Le mensonge est l’avilissement,
en quelque sorte l’anéantissement
de la dignité humaine.
(Kant.)
Il est impossible de quitter les marchands de fumée, sans dire un mot des bluffeurs, malgré la vulgarité rebutante du mot et de la chose. Aujourd’hui leur dégradant moyen d’action s’est tellement répandu que le nom «bluff» a été adopté dans toutes les langues et qu’il est compris et appliqué dans tous les pays. Fils du Nouveau Monde, il a acquis maintenant droit de cité partout. On se sert couramment du mot et de la chose. «Quel infect bluffeur», nous écrierons-nous, si celui auquel l’adjectif s’applique a lésé nos intérêts. Et d’autre part, nous rions en disant à un ami: «Avez-vous fini de bluffer?» Cette façon éclectique d’employer le vocable est symptômatique.
Le bluff peut mener en cour d’assises, mais, quand il ne s’applique qu’aux petits intérêts de la vie, on en plaisante agréablement, ce qui est un tort, car le fond de la chose est le même. Le fait de reconnaître, dans une mesure quelconque, qu’on a le droit de «bluffer» est la condamnation de toute société bien organisée. Les escamoteurs, les brouilleurs de cartes, les faux interprètes et les faux juges empêchent la reconstruction morale du monde, mais le bluff permis, reconnu, protégé, jette un tel désarroi dans les consciences, que, l’admettre, équivaut à sonner le glas de la société humaine.
Si le Fils de l’homme et de Dieu a chassé, il y a presque vingt siècles, les trafiquants du temple, qu’aurait-il dit de cette plaie du bluff qui, semblable à une lèpre hideuse s’étend aujourd’hui sur le monde? Pour la laver il n’y a que les étangs de feu dont le vieillard de Patmos parle dans l’Apocalypse.
Né des plus basses passions et synonyme d’un esprit de tromperie froide et calculée, le bluff n’est pas simplement de la fumée, mais une vapeur délétère qui empoisonne toutes les sources de l’activité humaine. Que n’a-t-on pas dit des poisons des Borgia! Certes, leur emploi avait des inconvénients et ceux qui les ingurgitaient passaient un mauvais quart d’heure, mais à Sinigaglia même les victimes ne furent que trente ou quarante. Les grandes plaies sociales actuelles font un nombre bien plus considérable de victimes.
CHAPITRE VI
LANCEUSES DE BULLES DE SAVON
Si le mirage de la Fata Morgana
faisait naufrager les navigateurs,
que d’espérances les bulles
de savon ont créées et détruites
dans le cœur des hommes!
(***)
Y a-t-il rien de plus charmant qu’une bulle de savon? Ces boules fluides, légères, irisées qui s’élancent joyeusement dans l’air ont un charme particulier; et, en y réfléchissant, on peut leur trouver une signification profonde.

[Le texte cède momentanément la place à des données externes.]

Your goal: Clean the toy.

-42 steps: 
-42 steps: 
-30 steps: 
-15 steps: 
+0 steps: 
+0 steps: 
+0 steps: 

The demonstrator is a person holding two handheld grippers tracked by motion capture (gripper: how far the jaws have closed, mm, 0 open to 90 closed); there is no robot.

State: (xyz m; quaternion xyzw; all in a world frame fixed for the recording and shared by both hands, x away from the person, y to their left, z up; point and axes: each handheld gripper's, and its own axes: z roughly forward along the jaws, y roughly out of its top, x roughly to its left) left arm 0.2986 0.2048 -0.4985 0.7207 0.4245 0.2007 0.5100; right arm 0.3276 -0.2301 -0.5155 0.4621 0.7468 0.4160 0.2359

Aujourd’hui pourtant les enfants ne s’amusent plus guère à ce jeu. Mais il y a toujours des bulles d’air dont les gens font commerce! Quand les réalités manquent, il faut bien vendre quelque chose pour attirer l’attention. Ces boutiques-là devraient être impitoyablement fermées. J’en connais qui ont des vendeuses charmantes et même bien intentionnées. Je regrette de les citer dans les chapitres consacrés aux escamoteurs et aux bluffeurs, mais comment ne pas parler d’elles dans cette nomenclature des commerçants de fumée? Leur trafic est dangereux, non parce qu’il fait directement du mal, mais parce qu’il engendre le désappointement et détruit la confiance. Quand on a vu plusieurs bulles de savon se crever dans l’air, on est moins disposé à écouter la voix des propagandistes qui disent: «Marchez, suivez telle route—vous arriverez à tel but...» Leurs accents les plus persuasifs et les plus éloquents ont cessé d’éveiller l’espérance, d’exciter les bonnes volontés: «Poussière, sable, fumée!» murmure la voix de l’expérience.
Il sera un peu triste de voir disparaître ces jolies bulles, faiseuses d’illusions; mais si l’on veut sérieusement reconstruire le monde, celles qui les vendent doivent, elles aussi, disparaître du portique du temple. Disons-leur cependant un adieu un peu attendri, car si elles ont parfois bluffé pour des motifs personnels, elles l’ont fait, souvent, pour essayer d’alléger la souffrance humaine et pour stimuler la bonne volonté des hommes.